Analis sosial Universitas Bung Karno (UBK), Muda Saleh, menilai Jokowi memperlihatkan mental dirinya sudah jatuh. “Kemudian dia coba menajak emosi masyarakat untuk ikut merasakan seperti apa yang ia rasakan. Dan ini tontonan yang buruk sebagai Kepala Negara,” katanya seperti dikutip RMOL, 24 Maret.

Jokowi terkesan mengalami depresi tingkat tinggi. Para psikolog klinis berpendapat, beberapa gejala kasat mata yang dapat menjadi tanda-tanda depresi adalah terjadi beberapa perubahan pada diri seseorang.

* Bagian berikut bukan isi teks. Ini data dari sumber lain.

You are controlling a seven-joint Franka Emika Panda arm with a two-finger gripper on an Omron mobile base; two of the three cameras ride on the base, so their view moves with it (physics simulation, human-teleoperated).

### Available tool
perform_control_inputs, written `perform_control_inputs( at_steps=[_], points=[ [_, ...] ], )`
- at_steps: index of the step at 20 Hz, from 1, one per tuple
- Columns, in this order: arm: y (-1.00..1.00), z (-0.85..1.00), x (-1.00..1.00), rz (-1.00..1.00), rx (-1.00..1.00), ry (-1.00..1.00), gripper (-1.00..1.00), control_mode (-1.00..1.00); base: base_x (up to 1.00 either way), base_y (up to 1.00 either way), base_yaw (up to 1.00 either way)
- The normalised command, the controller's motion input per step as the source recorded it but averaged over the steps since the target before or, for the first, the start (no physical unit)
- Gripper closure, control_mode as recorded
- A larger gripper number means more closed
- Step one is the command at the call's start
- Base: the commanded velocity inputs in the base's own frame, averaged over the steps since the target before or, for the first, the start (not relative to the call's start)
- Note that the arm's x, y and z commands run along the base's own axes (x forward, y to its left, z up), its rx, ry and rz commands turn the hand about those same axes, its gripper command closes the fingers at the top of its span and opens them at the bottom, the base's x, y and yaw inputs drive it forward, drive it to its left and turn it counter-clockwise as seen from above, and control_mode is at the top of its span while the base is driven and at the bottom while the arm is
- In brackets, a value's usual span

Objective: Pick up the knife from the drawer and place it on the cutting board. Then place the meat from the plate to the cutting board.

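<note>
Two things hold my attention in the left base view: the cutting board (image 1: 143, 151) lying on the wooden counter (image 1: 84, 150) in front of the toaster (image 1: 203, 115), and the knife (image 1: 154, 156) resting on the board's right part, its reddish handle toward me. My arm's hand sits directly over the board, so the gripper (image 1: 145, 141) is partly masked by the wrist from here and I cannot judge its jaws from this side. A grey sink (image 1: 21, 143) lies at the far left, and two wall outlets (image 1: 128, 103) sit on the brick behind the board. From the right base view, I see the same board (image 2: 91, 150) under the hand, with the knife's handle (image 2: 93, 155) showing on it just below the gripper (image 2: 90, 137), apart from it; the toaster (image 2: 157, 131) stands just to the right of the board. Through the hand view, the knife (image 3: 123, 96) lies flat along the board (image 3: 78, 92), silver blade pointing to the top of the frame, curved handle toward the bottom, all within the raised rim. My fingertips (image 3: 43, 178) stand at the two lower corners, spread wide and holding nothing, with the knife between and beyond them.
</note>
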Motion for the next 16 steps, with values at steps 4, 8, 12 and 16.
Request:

Kebanyakan orang Solo adalah lembut, halus dan sopan.

Jokowi adalah wong Solo. Tapi kesoloan Jokowi mulai luntur. Ia sudah berubah. Mungkin, ia butuh refresing, liburan untuk melihat yang indah-indah dan menyegarkan mata, atau cobalah sekadar wisata kuliner. Nikmati saja detik-detik kekalahan dengan senyum bahagia.

Benar kata Jokowi, suatu ketika: “Ingin jadi Presiden nggak gampang lho, dipikir mudah?”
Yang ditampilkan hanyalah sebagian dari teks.